Securities Commission

Agency overview
- Formed: 1978
- Dissolved: 30 April 2011
- Superseding agency: Financial Markets Authority;
- Headquarters: Wellington, New Zealand;
- Employees: 51
- Agency executive: Jane Diplock, Chairman (2001–2011);
- Key documents: ; ;
- Website: http://www.sec-com.govt.nz/

Footnotes
- The Financial Markets Authority no longer officially recognises this predecessor organisation.

= Securities Commission of New Zealand =

Financial Markets Regulator

The Securities Commission was an independent Crown entity of the government of New Zealand and the main regulator of investments. It was replaced on 1 May 2011 by the Financial Markets Authority.

It was responsible for enforcement, monitoring and market oversight of the securities markets, authorising participants and promoting public understanding of investments. This included authorising the New Zealand Stock Exchange with which it ran a co-regulatory model.

On 27 April 2010, the New Zealand minister for commerce Simon Power announced that the Securities Commission would be replaced by a new integrated financial regulator, the Financial Markets Authority.

==History==
The commission was first established under the Securities Act 1978 which determines its powers and functions.

The commissions role was modified and extended by a number of additional pieces of legislation. These include the Securities Markets Act 1988, the Investment Advisers (Disclosure) Act 1996, the Securities Regulations 1983, the Securities Act (Contributory Mortgage) Regulations 1988, and the Securities (Fees) Regulations 1998.

The Financial Advisers Act 2008 gave the Securities Commission new responsibilities to register and set minimum standards for financial advisers. There was some concern that the commission did not have the resources to effectively carry out its responsibilities and that this additional responsibility would make the situation worse.

The agency was chaired by Jane Diplock from 2001 until it was disbanded in 2011 and faced criticism for its handling of the collapse of a large number of finance companies. Jane Diplock was also the chairperson of the International Organization of Securities Commissions (IOSCO) during her time as chairperson of the Securities Commission.

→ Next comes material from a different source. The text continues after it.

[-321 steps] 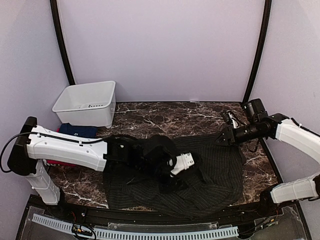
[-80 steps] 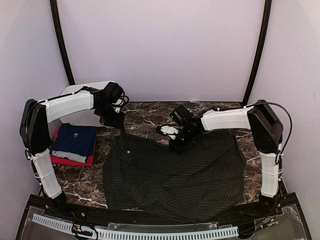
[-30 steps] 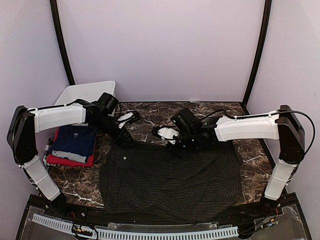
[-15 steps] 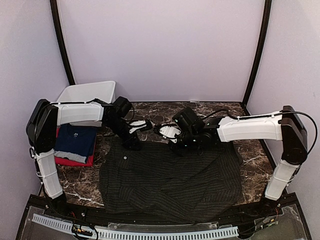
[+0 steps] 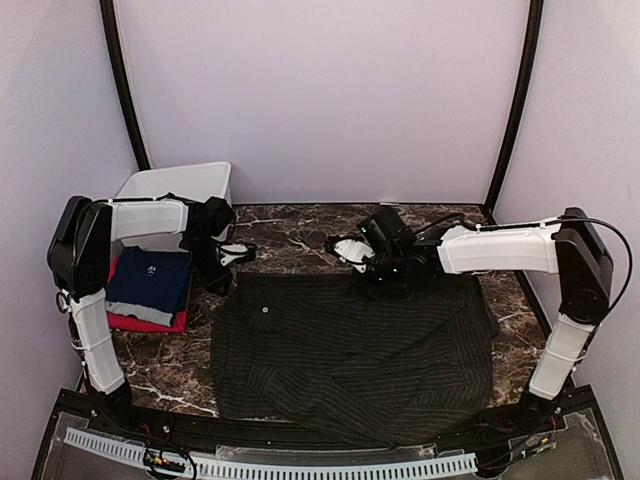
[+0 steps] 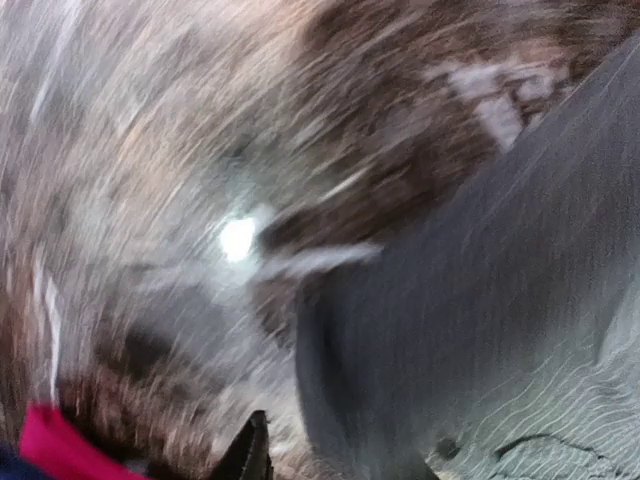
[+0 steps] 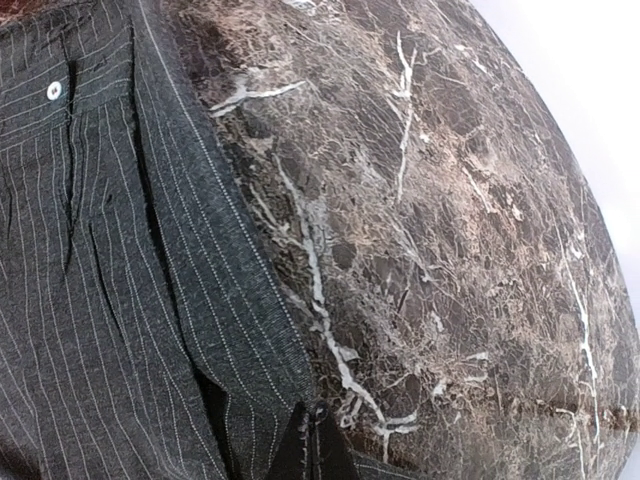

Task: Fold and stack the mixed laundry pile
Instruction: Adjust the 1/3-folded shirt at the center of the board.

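The pinstriped shirt is now laid flatter on the tabletop, its far edge drawn back by the right hand (clamped shut on that hem), while the left hand has been shifted seemingly just off the left corner, its opening and hold untellable through blur, so folding can be started.

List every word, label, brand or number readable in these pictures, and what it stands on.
No text can be read.
Navy T-shirt: a small white mark below the collar, too small to read.
Striped shirt and white bin: no writing visible.
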You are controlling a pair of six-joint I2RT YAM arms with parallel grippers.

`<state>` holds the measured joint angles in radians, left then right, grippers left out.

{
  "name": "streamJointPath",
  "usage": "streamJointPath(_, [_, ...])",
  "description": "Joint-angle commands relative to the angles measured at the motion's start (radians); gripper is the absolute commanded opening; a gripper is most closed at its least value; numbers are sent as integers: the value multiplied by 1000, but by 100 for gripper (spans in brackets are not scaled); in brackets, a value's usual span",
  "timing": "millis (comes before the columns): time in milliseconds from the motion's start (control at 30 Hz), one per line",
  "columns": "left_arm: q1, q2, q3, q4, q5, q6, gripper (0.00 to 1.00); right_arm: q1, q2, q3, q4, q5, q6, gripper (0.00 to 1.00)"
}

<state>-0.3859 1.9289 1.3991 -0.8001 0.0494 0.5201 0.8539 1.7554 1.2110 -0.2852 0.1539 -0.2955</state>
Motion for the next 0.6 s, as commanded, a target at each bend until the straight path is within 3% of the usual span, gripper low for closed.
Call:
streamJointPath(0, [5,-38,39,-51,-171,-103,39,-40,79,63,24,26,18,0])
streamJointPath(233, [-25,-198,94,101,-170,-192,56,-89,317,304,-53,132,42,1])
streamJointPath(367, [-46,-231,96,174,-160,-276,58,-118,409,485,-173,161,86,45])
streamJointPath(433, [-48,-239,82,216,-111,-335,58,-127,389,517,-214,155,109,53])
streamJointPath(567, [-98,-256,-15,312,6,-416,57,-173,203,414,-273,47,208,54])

==Responsibilities and functions==
The Securities Commission undertook the following roles:
- Enforcement, monitoring and market oversight
- Law reform
- Exemptions
- Authorisations
- International co-operation and
- Promoting public understanding

==Notable cases==
- In May 1993 the Commission published an extensive report on the manipulation of reported profits by the largely Government-owned Bank of New Zealand. "Arrangements" to make the manipulation look valid were put in place in March 1988 but in the event they were not used until the Bank's 1990 year, when the Bank's profit was overstated by $55m.
- Meridian Global Funds Management Asia Ltd v Securities Commission, Privy Council, 1995
- In June 2007, Michael Fay and David Richwhite through one of the companies that they co-owned, Midavia Rail Investments, paid $20 million to the commission to settle insider trading proceedings relating to Tranz Rail. In October 2004 the commission accused Midavia of insider trading and Richwhite of tipping off Midavia to sell $63 million worth of shares while knowing Tranz Rail was facing financial problems, which was not known to the public. The commission noted that the payments had been made "without any admission of liability".

- On 11 November 2007 the NZ Securities Commission issued a report into two matters concerning Feltex Carpets Ltd which by then had gone into liquidation with the probable loss of all shareholders funds. The first matter was an Initial Public Offer made in April 2004 by which a sole shareholder sold all its shares to the public for about $250m. The report declared that this IPO was not misleading in any material particular. Nevertheless, over three thousand of the eight thousand subscribers to this IPO have taken legal action against various parties associated with making the offering on the grounds that the offering was misleading. The High Court (Houghton v Saunders) found against the shareholders and as at April 2016 the matter is being considered by the Court of Appeal.

In the second matter the Securities Commission reported that Feltex had overstated the length of tenure of most of its extensive bank debt in its half-yearly report to 31 December 2005. The Ministry of Economic Development took legal action against five of the Feltex directors as a result of this Securities Commission report but in MED v Feeney Judge M Doogue dismissed the charges. Judge Doogue specialised in family court matters. Less than a year after this judgement she was promoted to Chief District Court Judge.

- On 20 June 2010, the Securities Commission put the finance company South Canterbury Finance, which was run by Allan Hubbard, into statutory management after complaints from a number of investors. This also triggered an investigation by the Serious Fraud Office (New Zealand). Eight weeks later on 31 August 2010, South Canterbury Finance was placed in receivership.

- In late 2010, the Securities Commission successfully applied to the High Court to have the assets of former director of finance company Hanover Finance, Mark Hotchin frozen.